Kalau tidak, tamatlah riwayatku. “Malam harinya, ketika seisi rumah sudah
tidur, Kancil memanggil-manggil Anjing, si penjaga rumah. “Ssst… Anjing,
kemarilah,” bisik Kancil. “Perkenalkan, aku Kancil. Binatang piaraan baru Pak
Tani. Tahukah kau? Besok aku akan diajak Pak Tani menghadiri pesta di rumah Pak
Lurah. Asyik, ya?”
Anjing terkejut mendengarnya. “Apa? Aku tak percaya! Aku yang
sudah lama ikut Pak Tani saja tidak pernah diajak pergi. Eh, malah kau yang
diajak.”Kancil tersenyum penuh arti. “Yah, terserah kalau kau tidak percaya.
Lihat saja besok! Aku tidak bohong! “Rupanya Anjing terpengaruh oleh kata-kata
si Kancil. Dia meminta agar Kancil membujuk Pak Tani untuk mengajakn-ya pergi
ke pesta. “Oke, aku akan berusaha membujuk Pak Tani,” janji Kancil. “Tapi malam
ini kau harus menemaniku tidur di kandang ayam. Bagaimana?” Anjing setuju
dengan tawaran Kancil. Dia segera membuka gerendel pintu kandang, dan masuk.
Dengan sigap, Kancil cepat-cepat keluar dari kandang.
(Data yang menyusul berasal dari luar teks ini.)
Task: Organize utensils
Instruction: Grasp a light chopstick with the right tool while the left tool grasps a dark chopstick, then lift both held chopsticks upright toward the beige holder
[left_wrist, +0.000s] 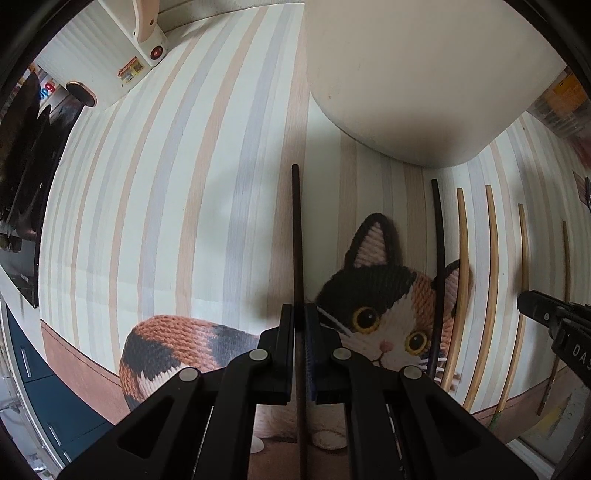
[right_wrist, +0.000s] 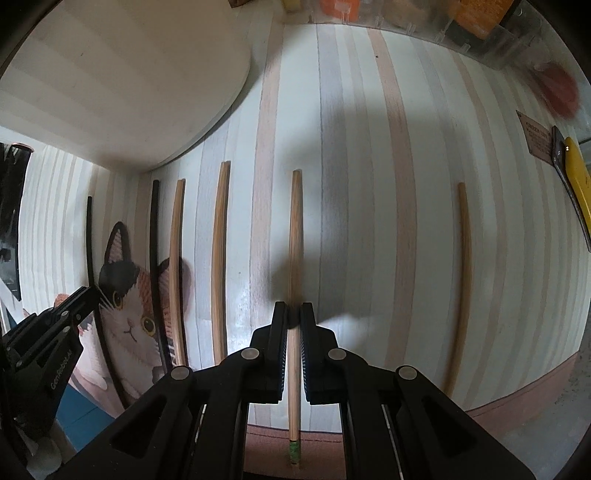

“Terima kasih,” kata Kancil sambil menutup kembali gerendel
pintu. “Maaf Iho, aku terpaksa berbohong. Titip salam ya, buat Pak Tani. Dan
tolong sampaikan maafku padanya.” Kancil segera berlari meninggalkan rumah Pak
Tani. Anjing yang malang itu baru menyadari kejadian sebenarnya ketika Kancil
sudah menghilang.
Hikmah dari cerita ini adalah janganlah berbuat kejahatan jika
kita tidak ingin orang lain jahat kepada kita. Apa yang kita tanam pasti akan
kita tuai pada suatu saat, dan pastikan kita menanam kebaikan kepada orang lain
sehingga orang lain mau berbaik sangka kepada kita.